The rift at the heart of OPEC and the information vacuum it has created risks sending them into a tailspin
Last Updated 12 July 2021, 10:28 IST

By Julian Lee,

Oil producers beware. Far from being bullish for prices as initially thought, the rift at the heart of OPEC and the information vacuum it has created risks sending them into a tailspin.

When the 23-nation OPEC+ oil producer alliance repeatedly failed to reach an agreement to raise production earlier this month, the concern in the market was that the world would be short of oil.
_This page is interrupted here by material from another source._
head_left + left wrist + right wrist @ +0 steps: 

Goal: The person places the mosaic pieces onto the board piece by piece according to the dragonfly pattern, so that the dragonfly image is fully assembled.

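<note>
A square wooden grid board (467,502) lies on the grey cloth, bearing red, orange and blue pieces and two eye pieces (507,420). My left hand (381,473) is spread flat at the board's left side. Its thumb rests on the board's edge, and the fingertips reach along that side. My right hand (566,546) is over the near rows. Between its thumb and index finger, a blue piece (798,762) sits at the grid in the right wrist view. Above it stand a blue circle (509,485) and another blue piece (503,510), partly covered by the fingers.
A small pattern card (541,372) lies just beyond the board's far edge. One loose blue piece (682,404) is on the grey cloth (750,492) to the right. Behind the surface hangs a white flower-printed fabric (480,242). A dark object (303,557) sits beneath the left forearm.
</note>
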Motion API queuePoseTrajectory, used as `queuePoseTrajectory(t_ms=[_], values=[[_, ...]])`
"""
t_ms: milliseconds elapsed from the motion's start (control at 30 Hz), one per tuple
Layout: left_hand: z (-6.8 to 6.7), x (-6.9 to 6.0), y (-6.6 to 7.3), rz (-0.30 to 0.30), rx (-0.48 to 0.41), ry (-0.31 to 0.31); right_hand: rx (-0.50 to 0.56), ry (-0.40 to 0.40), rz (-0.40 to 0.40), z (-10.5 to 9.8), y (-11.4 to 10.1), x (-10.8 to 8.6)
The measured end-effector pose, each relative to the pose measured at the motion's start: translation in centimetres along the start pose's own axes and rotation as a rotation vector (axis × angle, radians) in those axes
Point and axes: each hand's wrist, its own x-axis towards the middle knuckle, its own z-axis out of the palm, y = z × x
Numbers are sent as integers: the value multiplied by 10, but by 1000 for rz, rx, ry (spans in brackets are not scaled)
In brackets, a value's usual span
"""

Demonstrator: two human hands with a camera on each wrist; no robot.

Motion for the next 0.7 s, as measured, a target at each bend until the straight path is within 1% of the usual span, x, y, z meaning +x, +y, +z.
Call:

Saudi Arabia and Russia, the alliance’s largest producers and de facto leaders, had devised a plan for the group to raise its production target by 400,000 barrels a day each month until the end of the year, and possibly longer. For good measure, they wanted to extend the output pact until the end of 2022, instead of letting it expire at the end of April.

The first part looked easy. The Organization of Petroleum Exporting Countries’ 13 members and their allies agreed on the need to pump more oil to meet rising demand as the world recovers from the pandemic. But not everyone backed extending the deal, at least not in its current form.

The United Arab Emirates refused to do so if the alliance didn’t address what it sees as an unfairly low baseline production level from which its cuts are measured. Saudi Arabia balked at fiddling with that starting point and, more importantly, it wouldn’t approve the output increases without the extension.

It blamed the UAE for blocking an agreement to pump the extra oil the market will need in the coming months. As news of the failure sunk in oil prices soared, with U.S. West Texas Intermediate hitting its highest since 2014.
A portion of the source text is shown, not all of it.